Bled Forum "Incubator of New Partnerships"
Ljubljana, 17 August - The Bled Strategic Forum (BSF) is one of Slovenia's most important foreign policy projects and an important incubator of international partnerships, the event's secretary general Alain Brian Bergant has told the STA in the run-up to the event. "The forum is a show of Slovenian success, openness, innovation and confidence."
Returning to the lakeside resort of Bled for its tenth instalment, the annual forum is expected to bring together 700 participants from 60 countries to deliberate on the "Vision of New Partnerships" over two days on 31 August and 1 September.

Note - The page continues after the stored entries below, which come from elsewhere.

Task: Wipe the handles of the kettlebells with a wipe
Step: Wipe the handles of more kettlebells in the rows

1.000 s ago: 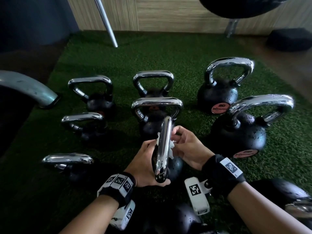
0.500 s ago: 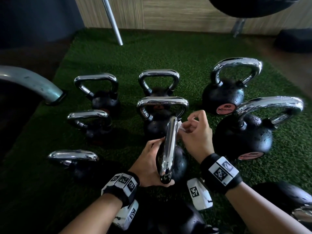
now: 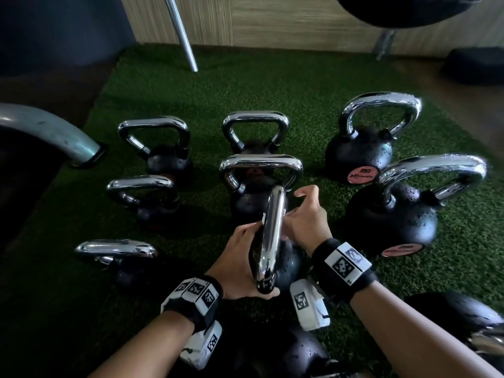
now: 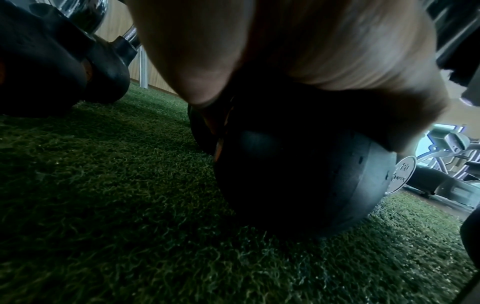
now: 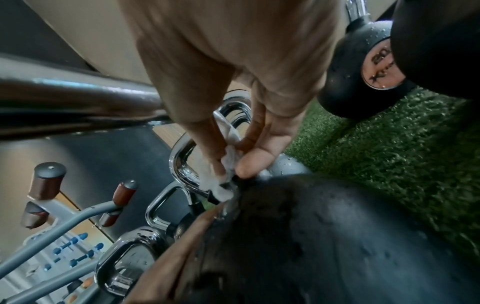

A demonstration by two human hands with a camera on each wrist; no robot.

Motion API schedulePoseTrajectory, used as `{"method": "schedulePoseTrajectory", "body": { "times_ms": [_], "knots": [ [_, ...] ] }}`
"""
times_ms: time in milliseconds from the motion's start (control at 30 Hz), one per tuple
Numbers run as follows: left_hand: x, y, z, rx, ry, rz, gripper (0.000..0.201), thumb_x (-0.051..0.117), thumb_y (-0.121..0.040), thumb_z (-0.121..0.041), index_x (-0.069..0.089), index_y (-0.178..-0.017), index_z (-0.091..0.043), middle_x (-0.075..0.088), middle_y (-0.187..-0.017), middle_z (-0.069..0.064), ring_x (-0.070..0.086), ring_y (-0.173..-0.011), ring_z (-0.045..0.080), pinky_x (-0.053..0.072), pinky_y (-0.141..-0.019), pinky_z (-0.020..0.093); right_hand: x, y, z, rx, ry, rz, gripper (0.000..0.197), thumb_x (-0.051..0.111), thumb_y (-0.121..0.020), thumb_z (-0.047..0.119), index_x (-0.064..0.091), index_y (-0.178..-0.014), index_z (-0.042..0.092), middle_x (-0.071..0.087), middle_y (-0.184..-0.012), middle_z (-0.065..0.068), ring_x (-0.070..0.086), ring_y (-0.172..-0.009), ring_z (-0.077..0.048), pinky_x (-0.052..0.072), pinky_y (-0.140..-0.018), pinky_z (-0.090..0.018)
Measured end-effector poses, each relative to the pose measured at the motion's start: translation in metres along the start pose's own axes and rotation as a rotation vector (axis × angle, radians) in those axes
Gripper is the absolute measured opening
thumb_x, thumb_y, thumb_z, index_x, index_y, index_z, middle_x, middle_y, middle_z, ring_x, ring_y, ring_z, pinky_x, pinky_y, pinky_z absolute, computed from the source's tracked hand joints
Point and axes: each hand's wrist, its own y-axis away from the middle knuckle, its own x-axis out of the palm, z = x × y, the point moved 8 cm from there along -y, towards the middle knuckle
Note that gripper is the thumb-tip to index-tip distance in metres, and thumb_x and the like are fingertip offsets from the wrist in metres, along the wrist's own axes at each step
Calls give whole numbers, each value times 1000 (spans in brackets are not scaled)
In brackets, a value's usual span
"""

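A black kettlebell with a chrome handle [image 3: 272,236] stands on the green turf [image 3: 272,85] right in front of me, its handle seen end-on. My left hand [image 3: 240,257] grips the handle's near end, thumb curled under it, palm over the black ball [image 4: 298,174]. My right hand [image 3: 300,216] reaches in from the right. It pinches a crumpled white wipe [image 5: 228,164] between thumb and fingers, pressed against the handle low down near the ball. Its index finger sticks out free.
Several more chrome-handled kettlebells ring the spot: two large wet ones at right [image 3: 360,151] [image 3: 395,222], two straight ahead [image 3: 261,165], three at left [image 3: 141,184]. A grey curved tube [image 3: 46,132] lies far left; a slanted chrome bar [image 3: 182,31] stands behind.
My right hand rose with the wipe to the far top of the handle, then slid back down its right side toward the ball. The left hand kept its grip.
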Motion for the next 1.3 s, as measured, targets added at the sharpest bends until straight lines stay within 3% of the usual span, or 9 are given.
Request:
{"method": "schedulePoseTrajectory", "body": {
  "times_ms": [300,433,533,633,767,933,1133,1233,1300],
  "knots": [
    [0,3,3,-64,-66,165,143,91,-48,-63,7,-159,-29,10,-159,-17,20,-149,3,37,-119,33,-15,8,46,-524,383,244,91,68,-80,-2,38,-156,37,65,-73,-1,58,-66,-14,45,-60,-17],
    [-40,8,-26,-94,-143,417,94,78,-84,-24,21,-159,-31,18,-157,-20,21,-147,-1,23,-117,16,-18,-1,59,-616,536,329,75,72,-81,1,55,-146,36,58,-89,24,54,-75,10,37,-66,-4],
    [-86,10,-65,-181,97,236,42,69,-87,-47,64,-128,-39,66,-131,-17,60,-125,2,43,-111,28,-17,-6,61,-655,574,328,67,73,-82,5,61,-140,36,63,-97,12,58,-85,-5,37,-73,-4],
    [-87,27,-107,-177,-256,165,78,57,-61,-91,61,-119,-38,70,-99,-14,69,-92,7,57,-85,34,-14,-5,63,-706,557,302,61,77,-81,5,65,-136,29,64,-96,7,57,-83,-9,40,-79,-11],
    [-83,33,-128,-161,-427,33,65,52,-63,-80,59,-110,-35,68,-91,-8,70,-84,17,59,-72,35,-13,-2,64,-729,580,259,61,74,-81,5,65,-136,30,60,-91,2,58,-79,-16,51,-79,-26],
    [-91,26,-119,-202,-384,159,62,70,-57,-67,60,-114,-45,70,-88,-12,70,-84,14,59,-73,33,-24,10,60,-662,605,200,65,63,-77,2,64,-135,30,57,-91,1,64,-82,-29,58,-78,-38],
    [-130,16,-103,-165,-419,157,63,83,-51,-65,64,-111,-65,76,-87,-21,68,-76,-4,58,-72,25,-59,42,43,-550,626,104,57,67,-80,7,64,-135,24,54,-85,4,63,-77,-22,53,-71,-30],
    [-147,10,-94,-130,-435,36,48,92,-67,-43,74,-111,-49,77,-98,-19,64,-75,-7,45,-67,6,-69,69,42,-567,598,70,49,67,-74,8,72,-122,16,52,-79,10,59,-69,-16,49,-67,-23],
    [-148,7,-89,-99,-424,0,50,91,-70,-43,73,-117,-42,77,-102,-15,66,-83,-2,49,-74,13,-71,80,38,-539,579,50,46,67,-72,7,74,-116,18,54,-78,11,60,-67,-15,52,-66,-24]
  ]
}}
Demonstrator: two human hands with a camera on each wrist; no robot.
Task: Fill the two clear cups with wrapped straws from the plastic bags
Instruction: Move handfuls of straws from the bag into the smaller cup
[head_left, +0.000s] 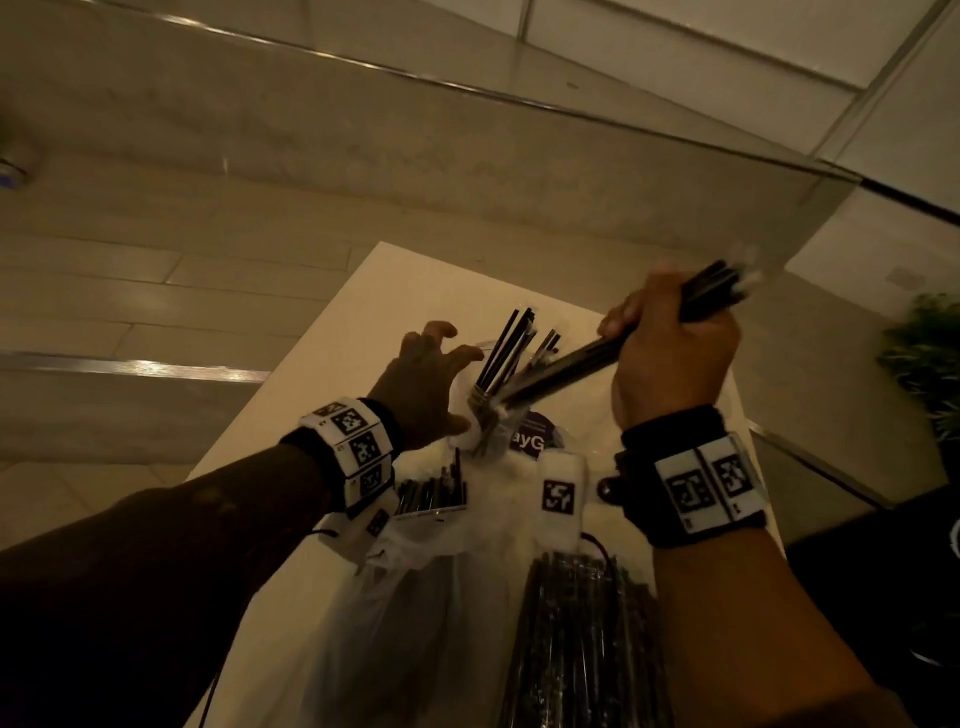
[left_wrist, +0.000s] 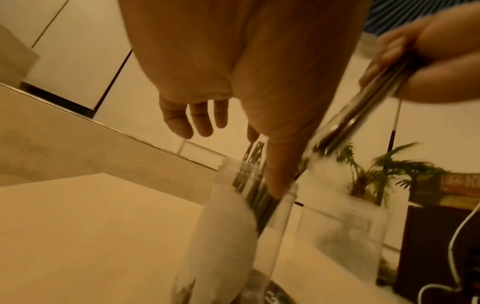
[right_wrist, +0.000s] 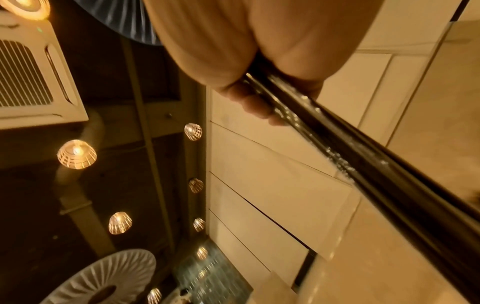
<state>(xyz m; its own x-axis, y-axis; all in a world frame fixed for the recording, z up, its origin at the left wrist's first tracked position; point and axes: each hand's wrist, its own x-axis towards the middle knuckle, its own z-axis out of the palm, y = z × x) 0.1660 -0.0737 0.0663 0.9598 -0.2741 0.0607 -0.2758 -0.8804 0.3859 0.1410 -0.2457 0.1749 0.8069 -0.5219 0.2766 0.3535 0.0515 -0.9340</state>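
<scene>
On the white table (head_left: 332, 374) stands a clear cup (head_left: 480, 397) (left_wrist: 275, 222) holding several black wrapped straws (head_left: 511, 348). A second clear cup (left_wrist: 345, 226) stands just to its right. My right hand (head_left: 670, 353) (right_wrist: 249, 92) grips a bundle of black wrapped straws (head_left: 571, 364) (right_wrist: 350, 156), tilted with its lower end at the cup mouths. My left hand (head_left: 436, 379) (left_wrist: 197, 117) is beside the first cup, fingers spread, with the thumb at the rim. Two plastic bags of straws (head_left: 582, 623) (head_left: 431, 493) lie near me.
A purple round label (head_left: 530, 441) lies by the cups. A low wall runs behind the table, and a potted plant (head_left: 924, 358) stands to the right. A white cable (left_wrist: 457, 246) hangs at the right. Bare tabletop lies to the left of the cups.
</scene>
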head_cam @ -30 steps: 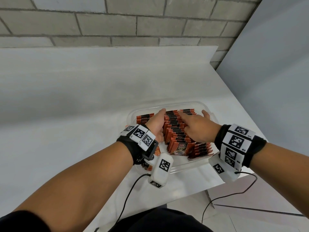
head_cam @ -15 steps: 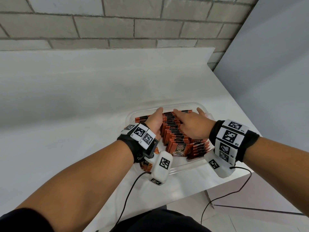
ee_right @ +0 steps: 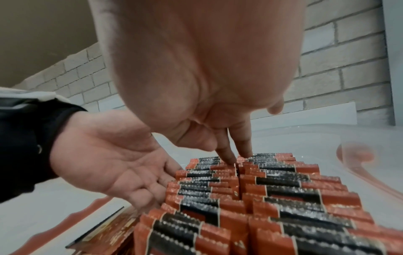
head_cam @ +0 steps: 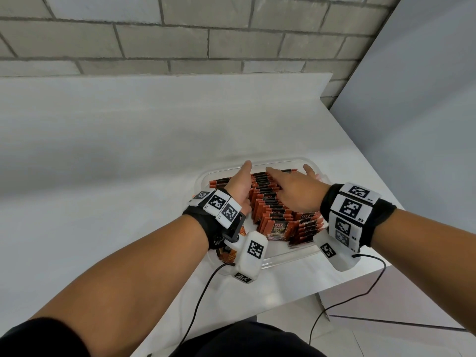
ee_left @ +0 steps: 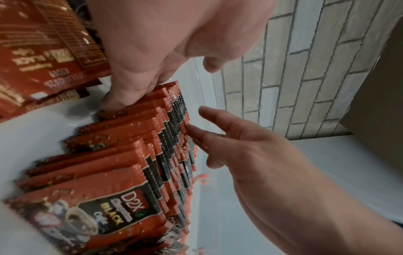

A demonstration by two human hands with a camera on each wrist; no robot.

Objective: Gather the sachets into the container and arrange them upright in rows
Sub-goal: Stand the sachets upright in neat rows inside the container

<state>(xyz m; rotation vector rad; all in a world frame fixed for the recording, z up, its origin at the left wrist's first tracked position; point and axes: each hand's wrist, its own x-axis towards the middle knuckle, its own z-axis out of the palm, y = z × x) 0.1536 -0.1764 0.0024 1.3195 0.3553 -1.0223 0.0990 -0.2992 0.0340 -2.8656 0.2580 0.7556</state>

As has become customary, the event will be attended by politicians, business representatives, young leaders and representatives of NGOs from around the world.
Headlining the list of participants this year will be the President of the European Council Donald Tusk and Croatian President Kolinda Grabar-Kitarović, who is returning to Bled two years after attending the event as NATO assistant secretary general.
"Grabar-Kitarović was one of the first to accept the invitation, replying to Slovenian President Borut Pahor already in May that she was looking forward to the Bled Forum," said the Foreign Ministry official.
While relations between Slovenia and Croatia have taken a turn for the worse in recent weeks due to a scandal surrounding the border arbitration, debates at Bled are not expected to focus on this issue, said Bergant.
The main panel featuring both Pahor and the Croatian president will centre around the need for partnerships in the new global order. A special theme will be several important anniversaries that are taking place this year.
"We intend to speak about the 70th anniversary of the establishment of the United Nations, the 40th anniversary of the Helsinki Final Act, while 20 years are also passing since the end of the wars in the Balkans and the Srebrenica Genocide."
In addition to Tusk and Grabar-Kitarović, the headline participants will also include Serbian President Aleksander Vučić, Luxembourg Prime Minister Xavier Bettel and OSCE Secretary General Lambert Zannier.
Eight foreign ministers are expected in Bled, with Bergant highlighting the arrival of Iraqi minister Ibrahim Al Jaafari.
Another 18 ministers and two European commissioners, Violeta Bulc for transport and Tibor Navracsics for education, the new President of the International Criminal Court, Alejandra Fernandez de Gurmendi, and the director of the International Organisation for Migration, William Lacy Swing, are also expected to take part.
The line-up will also feature an A list of international journalists who will chair the debates, including respected names from the Financial Times, The Guardian and the BBC.
"The forum will go on to debate the prevention of sexual violence in conflicts in a panel being prepared together with the British Foreign Office. A debate on the Western Balkans will be featured again, although in a change we will be looking to hear from those with interests in the region...including France, Germany, the US."
In recent years increasing focus at the BSF has been paid to the Mediterranean and this year will be no exception as the security situation and the migration crisis are raised.
Other items on the packed agenda for the two days include the rights of the elderly, the role of music in international relations and the outlook for the future.
To mark the tenth anniversary of the forum, the opening ceremony will feature a cultural programme spanning a concert and the screening of a film looking back at the ten years since the first forum was held in 2006.
In this time the forum has grown and turned into a hallmark event for Slovenian diplomacy, argued Bergant.
"The BSF is a soft, indirect tool in the hands of Slovenian foreign policy. It represents an important part of the foreign policy toolbox and one of the most important conferences in the region."
He said the event was gaining in international recognition. "We can say we have made this a tradition. Each year the debates, the speakers and the participants get more interesting."
As a result, the number of sponsors is also growing. Of the budget of around EUR 200,000, around three-quarters comes from sponsors "who view the forum as an opportunity to promote themselves and to establish new contacts".
One of the key sections of the two-day event is the Bled Business Forum, which will again take place alongside the political part. "The focus will be on tourism, as part of which we have been pledged attendance by nine ministers from the Baltic, Central Europe and the Western Balkans."
The fallout of the financial and economic crisis and austerity, development of transport, and efforts to finalise the Trans-Atlantic Trade Partnership (TTIP) will also be debated.
Ahead of the BSF opening, around 35 young people will get together for the Young BSF, a warm-up event reserved for young future leaders from around the world to debate issues of innovation and technology.
Bergant said that the BSF had growing ambitions. "Perhaps the tenth anniversary is a time for a closer review so we can decide on where to go in the future. Whether to promote a breadth of topics or focus on one specific area? I think the current strategy is the right one. One possibility would be to open debates to the public more."